The financial information for the year ended 31 March 1999
has been extracted from the audited financial statements for
that period which have been delivered to the Registrar of
Companies in Ireland.
At 31 March 2000 the group's liabilities exceeded its assets
by IR#9,243,000 and the group's outgoings continued to exceed
its inflows.
During the year ended 31 March 2000, the directors have
sought sources for future finance and Co-operation Retirement
Benefit Fund (L) Limited (CRBF) has continued to provide
support to the group. CRBF and Foreign and Colonial
Special Utilities Investment Trust plc have confirmed to the
directors that it is not their present intention to seek
repayment of the amounts advanced by them to the company
at the balance sheet date of IR#8,967,000 for at least
twelve months from the date of approval of these
financial statements.
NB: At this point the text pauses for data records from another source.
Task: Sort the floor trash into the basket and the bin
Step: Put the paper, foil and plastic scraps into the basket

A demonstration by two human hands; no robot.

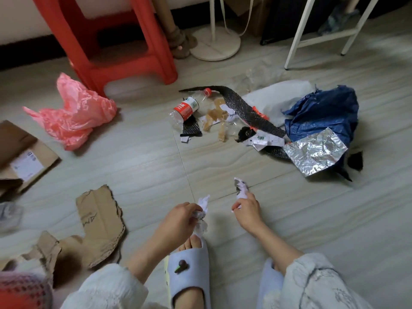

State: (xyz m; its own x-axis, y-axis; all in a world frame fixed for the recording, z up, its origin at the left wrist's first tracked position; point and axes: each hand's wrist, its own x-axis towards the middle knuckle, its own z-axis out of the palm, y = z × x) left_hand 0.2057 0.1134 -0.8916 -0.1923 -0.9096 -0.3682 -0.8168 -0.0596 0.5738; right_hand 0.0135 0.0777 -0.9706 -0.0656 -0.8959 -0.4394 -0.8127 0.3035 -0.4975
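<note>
Paper is what I am holding in both hands, low over the pale tiled floor (156,157) just ahead of my slippers. My left hand (178,219) is curling its fingers around a crumpled white wad (201,214), soft and creased, with a twisted tip sticking up. My right hand (246,209) is pinching a smaller crumpled scrap (240,186), white with grey print, between thumb and fingertips.

Beyond my hands the rest of the trash is lying scattered on the floor. A crinkled sheet of silver foil (314,153) is lying against a rumpled dark blue plastic bag (323,112). A long strip of black woven mesh (243,110) is curving across the pile, with torn white receipts (264,140) and stiff amber bits of tape (217,119) beside it. A clear squashed plastic bottle (185,109) with a red and white label is lying on its side, its red cap (207,91) apart from it.

To the left a thin pink plastic bag (73,114) is sitting bunched near a red plastic stool (111,41). Torn corrugated cardboard (100,221) with ragged edges is lying close to my left foot in its pale blue slipper (189,270), and a flattened box (24,159) with a white label is lying farther left.
</note>
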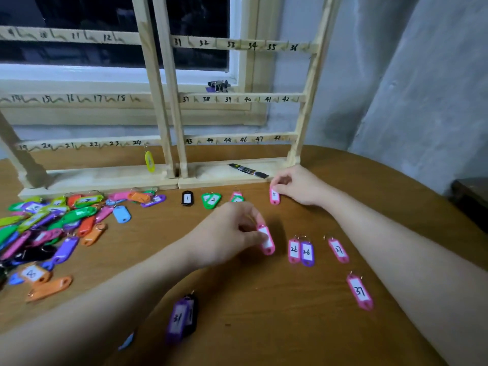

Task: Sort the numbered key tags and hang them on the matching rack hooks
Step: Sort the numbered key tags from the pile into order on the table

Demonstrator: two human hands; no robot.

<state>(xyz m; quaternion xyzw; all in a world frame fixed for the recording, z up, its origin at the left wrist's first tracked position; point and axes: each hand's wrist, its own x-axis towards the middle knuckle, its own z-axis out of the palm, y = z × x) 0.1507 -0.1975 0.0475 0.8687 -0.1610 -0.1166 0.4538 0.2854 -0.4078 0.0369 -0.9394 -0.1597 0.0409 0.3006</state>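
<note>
- Dim indoor light from overhead; window (pixel 79 27) black.
- Soft shadow under left hand (pixel 227 233) on table (pixel 290 326).
- Wide-angle bend in rack (pixel 169 101) posts at edges.
- Near tags and forearms blurred.

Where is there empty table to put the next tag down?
Bare wood lies between the pink 27 tag and the right forearm, and between the black 1 tag and the left hand. The heap at left is crowded.

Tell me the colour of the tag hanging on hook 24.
Yellow: the tag hangs below hook 24 on the left rack, seen in the head view.
</note>
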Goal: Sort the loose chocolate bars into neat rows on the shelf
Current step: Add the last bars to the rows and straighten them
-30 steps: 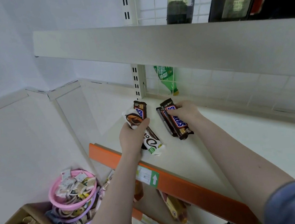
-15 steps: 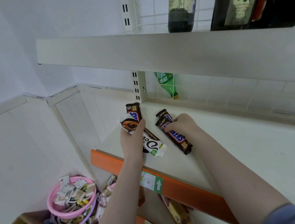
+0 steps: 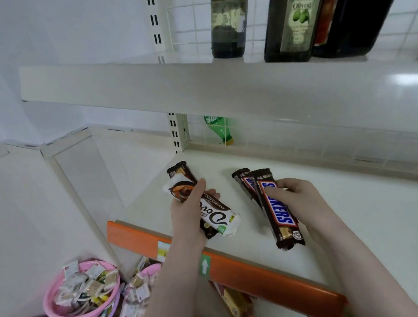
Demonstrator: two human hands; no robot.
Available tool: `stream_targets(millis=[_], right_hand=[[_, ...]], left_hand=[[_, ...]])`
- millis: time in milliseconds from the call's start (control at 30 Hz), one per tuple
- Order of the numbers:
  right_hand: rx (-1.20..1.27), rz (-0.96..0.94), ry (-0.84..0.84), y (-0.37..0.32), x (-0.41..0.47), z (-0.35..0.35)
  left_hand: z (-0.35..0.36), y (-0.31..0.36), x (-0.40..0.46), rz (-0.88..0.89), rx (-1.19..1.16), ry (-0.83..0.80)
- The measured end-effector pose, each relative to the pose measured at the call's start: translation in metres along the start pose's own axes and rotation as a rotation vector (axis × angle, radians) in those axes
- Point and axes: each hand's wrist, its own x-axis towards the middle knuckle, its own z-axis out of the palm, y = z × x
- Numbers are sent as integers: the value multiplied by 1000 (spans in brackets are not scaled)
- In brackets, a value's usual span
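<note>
My left hand (image 3: 189,217) grips a white and brown Dove bar (image 3: 218,214) stacked on a dark Snickers bar (image 3: 181,171), just above the white shelf (image 3: 347,222) near its left end. My right hand (image 3: 298,197) holds two brown Snickers bars, the top one (image 3: 279,214) with its blue lettering up and a second one (image 3: 244,181) tucked under it, sticking out at the far end. The two bundles are apart, with a stretch of bare shelf between them.
An orange price rail (image 3: 263,275) runs along the shelf's front edge. Dark bottles (image 3: 228,20) stand on the shelf above, and a green bottle (image 3: 219,129) lies behind the wire back. Pink baskets (image 3: 83,293) of small packets sit lower left; a packet (image 3: 237,305) lies on the shelf below.
Both hands have drawn back toward the shelf's front edge with their bars. The right hand's Snickers pair has swung more lengthwise and moved away from the left bundle.
</note>
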Motion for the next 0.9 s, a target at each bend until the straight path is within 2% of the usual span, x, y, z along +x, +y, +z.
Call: stream_targets(millis=[233,467,700,900], right_hand=[[253,-25,64,8,-44,-69],[286,-33,44,44,-95,-170],[170,-26,145,101,-153,-314],[231,5,300,130,-208,-398]], left_hand=[[64,-45,-46,-169,-56,-78],[152,-123,-126,-376,-182,-282],[246,-222,-233,-487,-120,-344],[295,-271,-306,-546,-160,-429]])
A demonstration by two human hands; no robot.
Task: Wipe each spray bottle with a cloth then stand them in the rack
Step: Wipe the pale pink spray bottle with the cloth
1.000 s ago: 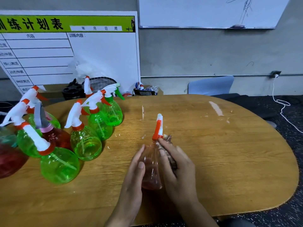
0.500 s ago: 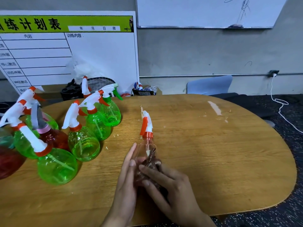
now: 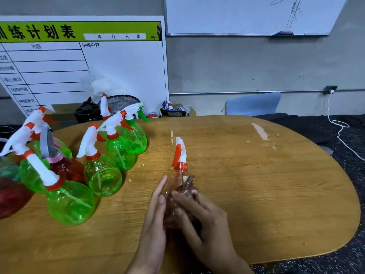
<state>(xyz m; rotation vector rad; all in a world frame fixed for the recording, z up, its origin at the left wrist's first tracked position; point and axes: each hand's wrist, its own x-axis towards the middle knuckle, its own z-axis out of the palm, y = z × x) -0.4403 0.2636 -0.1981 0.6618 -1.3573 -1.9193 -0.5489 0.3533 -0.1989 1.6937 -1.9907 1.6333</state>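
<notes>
You face a grey wall with a whiteboard high up and a schedule board leaning at left. Oval wooden table, blue chair behind it, dark speckled floor, white cable from the socket.

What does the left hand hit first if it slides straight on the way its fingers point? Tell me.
The left hand points up-table along the pink spray bottle it steadies. Ahead looks like bare table; the green bottles sit off to its left, though depth is hard to judge.
</notes>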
In the event of a successful
takeover of the group the debts would become
immediately repayable.
Detailed financial projections for the years ending 31
March 2001 and 2002 have been prepared, which indicate a
requirement for additional funding of IR#12.6 million in the
year ended 31 March 2001 for the directors preferred
business strategy, for which financing is not as yet in
place. In the year ended 31 March 2002, further
substantial funds will be required. Although the company
could reduce these requirements on a more limited business
case, the group's ability to continue its operational
activities is dependent upon raising substantial funds.
The company is presently in discussions with nevada
tele.com Limited, a company established in Northern Ireland
by Energis plc and Viridian Group plc to provide
telecommunications services to the business sector. If
successful, these discussions will lead to an offer being
made for the entire issued share capital of Stentor plc.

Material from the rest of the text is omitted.